### Your goal
For every line in the data below that contains "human", copy the line.

Stored dataset items
::::::::

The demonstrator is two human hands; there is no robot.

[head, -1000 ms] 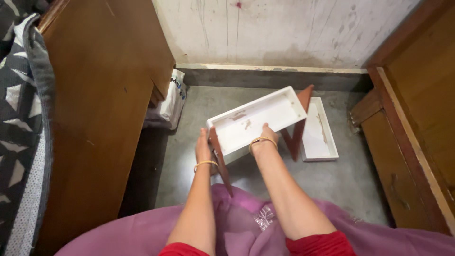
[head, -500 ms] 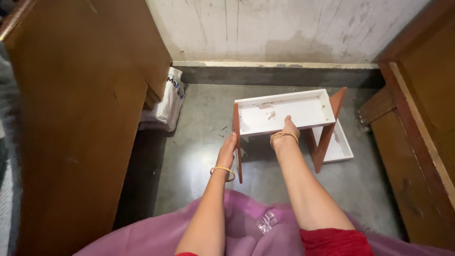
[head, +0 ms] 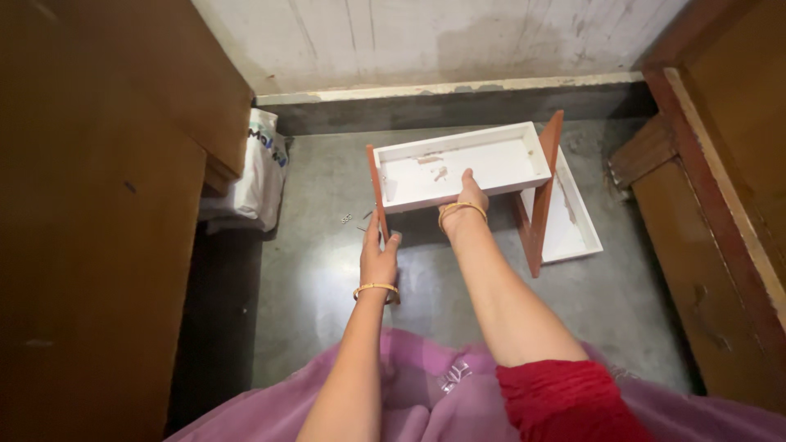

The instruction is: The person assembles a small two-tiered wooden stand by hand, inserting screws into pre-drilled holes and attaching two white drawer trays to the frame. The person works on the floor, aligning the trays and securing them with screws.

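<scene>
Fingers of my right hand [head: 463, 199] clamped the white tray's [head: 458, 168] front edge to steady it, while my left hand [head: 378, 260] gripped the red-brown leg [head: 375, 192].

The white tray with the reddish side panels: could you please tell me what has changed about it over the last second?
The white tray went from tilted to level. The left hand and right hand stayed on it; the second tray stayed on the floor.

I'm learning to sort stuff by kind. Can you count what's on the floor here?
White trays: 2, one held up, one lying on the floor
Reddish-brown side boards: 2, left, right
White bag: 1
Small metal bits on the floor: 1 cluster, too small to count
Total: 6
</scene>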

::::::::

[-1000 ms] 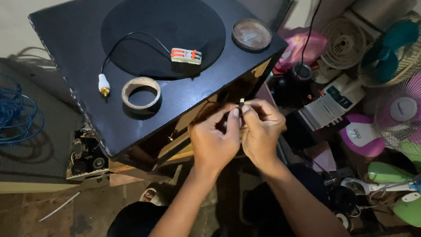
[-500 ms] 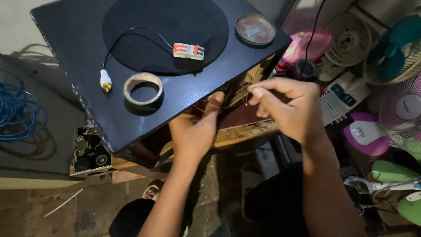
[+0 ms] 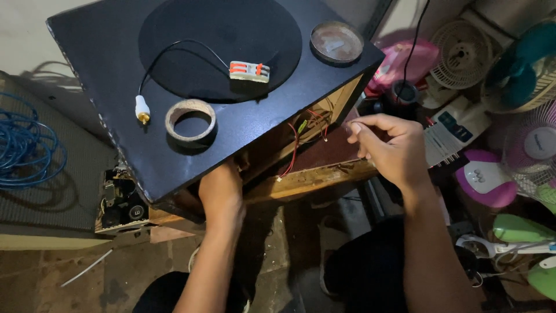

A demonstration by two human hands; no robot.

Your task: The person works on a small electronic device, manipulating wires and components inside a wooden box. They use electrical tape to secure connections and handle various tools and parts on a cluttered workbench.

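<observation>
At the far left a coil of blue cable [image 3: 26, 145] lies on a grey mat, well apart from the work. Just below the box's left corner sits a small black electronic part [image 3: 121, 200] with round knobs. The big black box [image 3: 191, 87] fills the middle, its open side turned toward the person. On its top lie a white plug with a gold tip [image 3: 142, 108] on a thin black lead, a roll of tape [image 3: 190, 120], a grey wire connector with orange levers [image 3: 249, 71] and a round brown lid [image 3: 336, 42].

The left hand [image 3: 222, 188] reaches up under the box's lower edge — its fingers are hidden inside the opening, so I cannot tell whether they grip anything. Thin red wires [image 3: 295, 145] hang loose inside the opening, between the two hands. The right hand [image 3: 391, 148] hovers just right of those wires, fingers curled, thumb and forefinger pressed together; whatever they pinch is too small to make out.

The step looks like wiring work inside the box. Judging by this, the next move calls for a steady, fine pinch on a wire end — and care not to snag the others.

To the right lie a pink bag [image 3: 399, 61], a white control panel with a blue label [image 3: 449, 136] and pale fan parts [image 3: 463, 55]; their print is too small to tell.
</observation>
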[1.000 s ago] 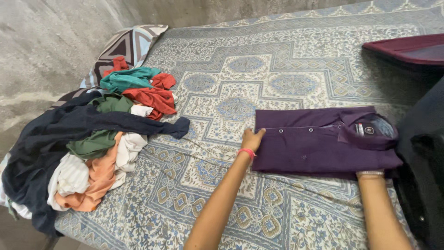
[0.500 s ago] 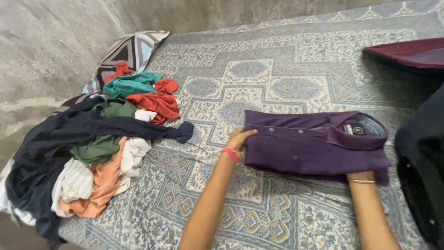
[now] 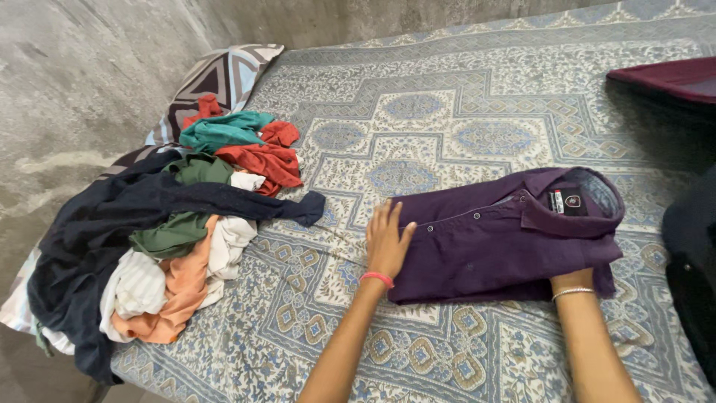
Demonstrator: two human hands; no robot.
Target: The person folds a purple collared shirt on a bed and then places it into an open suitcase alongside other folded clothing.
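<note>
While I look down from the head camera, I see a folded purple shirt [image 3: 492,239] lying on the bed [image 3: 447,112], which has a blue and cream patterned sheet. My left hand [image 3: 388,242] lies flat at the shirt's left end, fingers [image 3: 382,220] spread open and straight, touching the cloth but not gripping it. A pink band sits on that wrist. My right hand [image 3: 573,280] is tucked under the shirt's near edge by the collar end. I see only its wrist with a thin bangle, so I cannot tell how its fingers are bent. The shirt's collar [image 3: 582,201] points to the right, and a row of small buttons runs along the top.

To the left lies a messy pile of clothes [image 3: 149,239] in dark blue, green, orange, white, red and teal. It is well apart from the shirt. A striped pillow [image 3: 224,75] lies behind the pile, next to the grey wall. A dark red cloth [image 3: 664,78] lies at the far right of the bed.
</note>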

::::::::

### Exercise response
The demonstrator is two human hands; there is no robot.
A demonstration by two human hands; no robot.
Demonstrator: two human hands; no robot.

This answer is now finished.